AR Resources also pointed to more recent decisions where courts found that similar “please call” notes didn't thwart the FDCPA: Cruz v. Fin. Recoveries from the District of New Jersey (2016) and Anela v. AR Resources from the Eastern District of Pennsylvania (2018).

The courts in those cases “rested on a distinction between 'resolving' and 'disputing' a debt to find that the alleged offending language there did not contradict or overshadow the required language in the validation notice,” Wolfson said.

“While I acknowledge that the case before me presents a close call, and appreciate the distinction that these courts have drawn between disputing a debt and resolving a debt, under the relevant standard, I find that the insurance language in this case is so closely related to disputing a debt that it could mislead the least sophisticated debtor into forgoing his or her statutory right to effectively dispute a debt, i.e., in written form,” Wolfson wrote.

Wolfson noted that the “please call” notice in AR Resources' collection letter had come up earlier this year in another case before her, Morello v.

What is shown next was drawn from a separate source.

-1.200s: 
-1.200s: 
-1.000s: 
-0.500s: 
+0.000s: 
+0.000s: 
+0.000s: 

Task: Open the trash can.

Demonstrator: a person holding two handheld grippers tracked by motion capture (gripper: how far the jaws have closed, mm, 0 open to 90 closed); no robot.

AR Resources, and that she had turned back the collector's legal arguments in that case, too.

The judge certified a class of plaintiffs who between July 2015 and July 2016 received a collection notice like the one Kassin received, a class with 2,350 potential members, she said. The motion for class certification was not opposed by AR Resources.

Wolfson named Kassin's counsel, Marcus & Zelman in Asbury Park, counsel to the class.

Ari Marcus, a partner at that firm, didn't return a call seeking comment on Wolfson's ruling.

Neither did Mark Fischer Jr. of High Swartz in Norristown, Pennsylvania, who represents AR Resources.